上体前傾はやっぱり大事

アイディア書き溜め

上手い人は前傾している。基礎でもアルペンでも。

基礎スキー技術論では殆ど言及されないが、「上手い人」は例外なく、上体を前傾させている。

低速時でもある程度の前傾は見られるし、高速になればなるほど、はっきりわかるぐらい大きく前傾している。

逆に、ターンがどことなく「軽い」印象を与える人は、上体が直立気味で前傾していないことが多い。

私も、どこで刷り込まれたのは定かでないが、昔は「上体は前傾させすぎてはダメだ」という先入観に囚われていて、スピードに対して適切な前傾姿勢を取れていなかった。

上体を前傾させることの意味

ここからは私の現時点での考えになる。

上体を前傾させることの意味、上体前傾の目的は、「スキーと連結された一連の物体(いわゆる「スキー・スキーヤー系」。以下SS系)の質量が分布する領域を、できるだけ小さな空間内にまとめ、かつその空間内での質量分布が可能な限り均一になるようにする」ことだ。簡易に表現すれば、体全体をひとまとまりの立方体もしくは球体に近づけるためと言ってもいい。

人間が直立した姿勢というのは、足元から頭の先まで、百数十cmの範囲に、脚部・胴体・腕・頭部といった、それぞれ質量を持った身体部位が分布している。この、SS系の質量が分布している領域(今は縦方向について論じたが、横方向・奥行方向と3次元的にその領域は広がっている)を、ここでは仮に質量分布域と呼ぶことにしたい。

質量分布域が広いと、それぞれの身体部位が受ける力の大きさや向きがバラバラになりやすい。例えば、足元は大きな回転力を得ているのに上半身は回転力を得ていない、足元は加速/減速しているのに上半身はそれに追随できていない、などといった状況が発生しやすい。

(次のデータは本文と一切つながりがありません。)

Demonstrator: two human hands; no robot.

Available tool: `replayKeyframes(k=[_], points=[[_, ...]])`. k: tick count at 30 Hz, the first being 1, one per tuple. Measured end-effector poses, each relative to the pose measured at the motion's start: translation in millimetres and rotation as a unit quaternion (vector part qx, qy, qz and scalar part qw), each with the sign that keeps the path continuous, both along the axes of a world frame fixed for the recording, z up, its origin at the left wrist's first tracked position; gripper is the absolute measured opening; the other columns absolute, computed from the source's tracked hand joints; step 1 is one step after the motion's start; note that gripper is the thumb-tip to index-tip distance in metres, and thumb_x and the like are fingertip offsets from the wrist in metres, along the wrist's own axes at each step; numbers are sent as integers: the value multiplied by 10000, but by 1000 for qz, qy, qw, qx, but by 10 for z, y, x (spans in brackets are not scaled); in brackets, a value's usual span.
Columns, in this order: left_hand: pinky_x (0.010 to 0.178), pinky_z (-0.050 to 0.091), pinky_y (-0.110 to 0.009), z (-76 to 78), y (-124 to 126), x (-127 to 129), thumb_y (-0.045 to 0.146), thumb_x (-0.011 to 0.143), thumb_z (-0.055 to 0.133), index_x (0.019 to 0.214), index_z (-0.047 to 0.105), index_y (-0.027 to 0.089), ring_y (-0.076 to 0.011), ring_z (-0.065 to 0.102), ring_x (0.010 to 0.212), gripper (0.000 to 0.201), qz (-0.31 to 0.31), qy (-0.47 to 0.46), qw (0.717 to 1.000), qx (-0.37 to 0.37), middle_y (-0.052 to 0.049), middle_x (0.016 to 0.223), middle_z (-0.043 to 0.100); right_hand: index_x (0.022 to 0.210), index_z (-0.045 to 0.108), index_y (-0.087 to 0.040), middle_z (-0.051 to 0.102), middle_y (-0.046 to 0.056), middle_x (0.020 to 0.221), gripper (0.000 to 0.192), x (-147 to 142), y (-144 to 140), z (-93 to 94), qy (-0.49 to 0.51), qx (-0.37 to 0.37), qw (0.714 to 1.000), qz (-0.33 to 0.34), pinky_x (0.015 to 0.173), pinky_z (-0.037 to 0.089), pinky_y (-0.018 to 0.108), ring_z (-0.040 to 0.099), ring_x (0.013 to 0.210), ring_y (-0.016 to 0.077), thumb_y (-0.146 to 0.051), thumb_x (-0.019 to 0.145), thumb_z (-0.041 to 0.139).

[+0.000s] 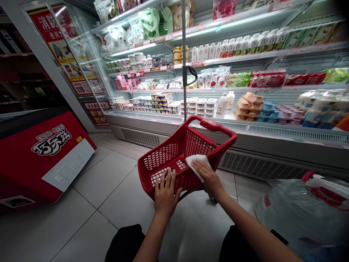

これを解消するために、SS系の質量を一箇所に集め、質量分布域を狭い範囲にまとめたい。その最も現実的に有効な方法が、重心を下げることである。いわば、重心を下げることでスキーと体が一体となる効果が得られるのである。

結果、ターンが「楽」になる。この「楽」とは負荷が低いという意味ではなく、技術的な難しさ、不安定さが軽減される、という意味だ。

重心を下げる=脚を曲げる、ではない。

直立している人に対して、何の説明も無しに「重心を下げて」と言うと、ほとんどの場合脚をまげてしゃがむのではないかと思う。

それも重心を下げる方法の一つだが、スキーにおいては脚(膝)を大きく曲げるのは、膝関節への負荷・怪我のリスクといった観点から望ましくない。また、高速滑走時に膝を大きく曲げた姿勢を取るのはそもそも難しい。

なので、膝を曲げるかわりに上半身を前傾することで重心位置を低くすることが現実的な解となる。

前傾を覚えるにはGSポールが最適。

前傾を「体で覚える」にはGSポールに入るのが最適だ。その理由は身も蓋もないが、前傾しないとポールにぶつかるから。

前傾すると腰が下がる?

「前傾すると腰が引けて後傾になる」というのは基礎スキー指導の「決まり文句」だ。

これは私に言わせれば本末転倒というか、因果関係の設定に間違いがある。

前傾すると腰が引けるのは、その人が持っている根本的な重心位置感覚が悪いからにすぎない。

人間の体は解剖学的に、前傾すると自動的に腰が引けるよな構造はしておらず、「重心位置を前傾する前の位置に保ちたい」という心理がそうさせているに過ぎない。直立して後傾の初心者が前傾しても後傾というのは「あるべき重心位置」を知らないからであり、前傾したせいではない。

まずは重心がセンターに置けているときの足裏感覚を低速で徹底して覚えさせ、滑走速度が上がっていくにつれて、そのときの足裏感覚をキープしたままで前傾姿勢(低重心姿勢)を取っていくように導くのが、理想的な指導方法となるだろう。